Un autre atelier, touchant de près l’action de l’OSCE pour résoudre les conflits prolongés, s’est concentré sur la promotion du commerce en Transnistrie. (L’OSCE œuvre en faveur du règlement du conflit entre la Moldavie et sa région séparatiste au travers du rôle qu’elle joue dans les négociations en vue d’un règlement et grâce à son opération de terrain à Chisinau). Des représentants de deux entreprises transnistriennes, un fabricant d’aliments pour bébés et une entreprise textile, ont fait état des difficultés qu’ils rencontraient et des solutions pratiques qu’ils avaient trouvées pour faire du commerce international à partir d’une zone grise sur le plan économique. Les participants ont conclu que des efforts pour stimuler la coopération économique devaient être déployés sans attendre la conclusion d’un règlement politique et que ces efforts pouvaient même faire progresser le processus de règlement du conflit.
Cet optimisme a régné tout au long des débats au cours des deux jours de plénières, de réunions de groupes de travail et d’ateliers. En même temps, il était manifeste qu’il allait falloir creuser plus profondément pour pouvoir réellement progresser dans chacun des domaines examinés. Comment l’OSCE devait-elle faire avancer les nombreuses questions soulevées ?

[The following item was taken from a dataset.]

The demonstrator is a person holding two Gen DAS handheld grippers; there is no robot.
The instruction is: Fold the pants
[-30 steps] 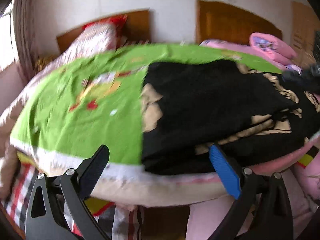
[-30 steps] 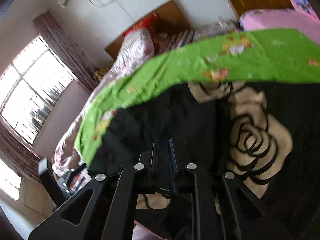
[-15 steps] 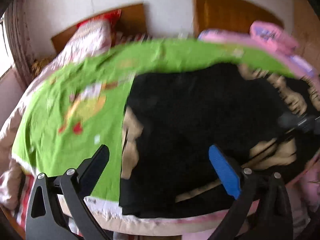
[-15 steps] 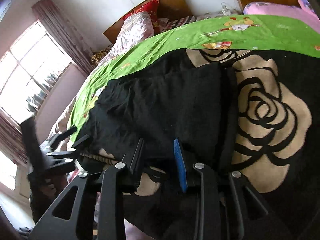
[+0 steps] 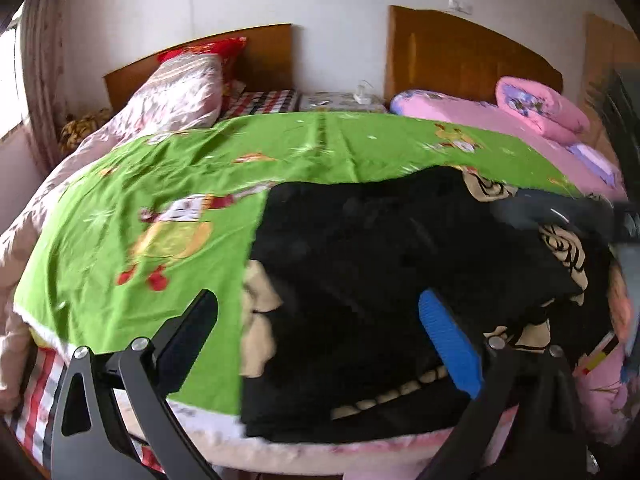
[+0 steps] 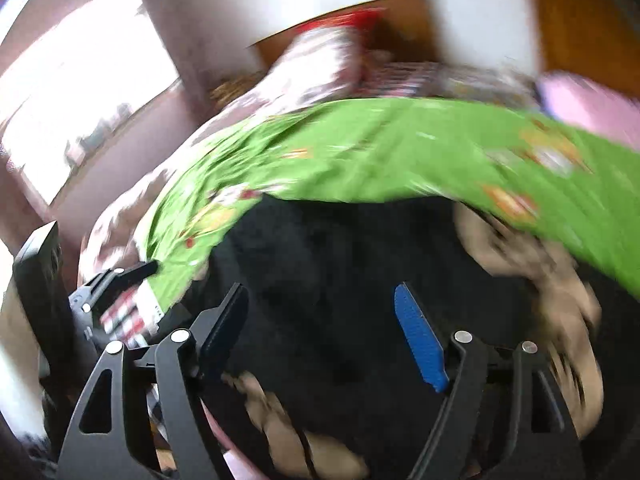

Lors de la clôture de la conférence, Daniel Baer, Ambassadeur des États-Unis auprès de l’OSCE, a déclaré : « Il ne suffit pas d’avoir des chemins de fer ; il faut aussi avoir une règlementation des voies ferrées. Il ne faut pas seulement des nouvelles technologies, mais aussi des personnes capables de les utiliser. L’OSCE part du principe que la connectivité économique ne se suffit pas à elle-même. Un des défis que nous aurons à relever alors que cette conférence s’achève consistera à partir des thèmes spécifiques que nous avons examinés ici pour fonder nos futurs débats sur les engagements auxquels nous avons souscrit dans le cadre de l’OSCE.
À peine quelques semaines plus tard, une occasion s’est présentée dans le contexte de l’OSCE pour examiner certaines des questions les plus épineuses relatives à la coopération économique régionale, au cours des Journées de la sécurité de l’OSCE intitulées « De la confrontation à la coopération : rétablir la sécurité coopérative en Europe » que le Secrétaire général Lamberto Zannier a accueillies, également à Berlin, les 23 et 24 juin. La connectivité était l’un des thèmes inscrits à l’ordre du jour, en particulier la relation entre les différentes formes d’intégration économique dans l’espace de l’OSCE, y compris l’Union européenne et l’Union économique eurasienne.
L’Autriche, qui assumera la Présidence de l’OSCE en 2017, a fait savoir qu’elle organiserait l’année prochaine à Astana, en coopération avec le Kazakhstan, une conférence de suivi sur la connectivité. Le dialogue entre monde politique et monde des affaires, que l’Allemagne a engagé, se poursuivra donc.
« Je salue cette expérience », a déclaré M. De Croo en faisant le bilan de la réunion de Berlin. « Le secteur privé est un bon interlocuteur pour s’entretenir de sécurité car il ne peut prospérer et investir que là où il y a de la stabilité. Vu sous un autre angle, c’est aussi un facteur d’incitation dans le sens où si, en tant que gouvernements, nous apportons de la sécurité et de la stabilité, on se rend alors très vite compte à quoi cela sert et où cela pourrait mener. »
Ursula Froese est rédactrice en chef de Communauté de sécurité.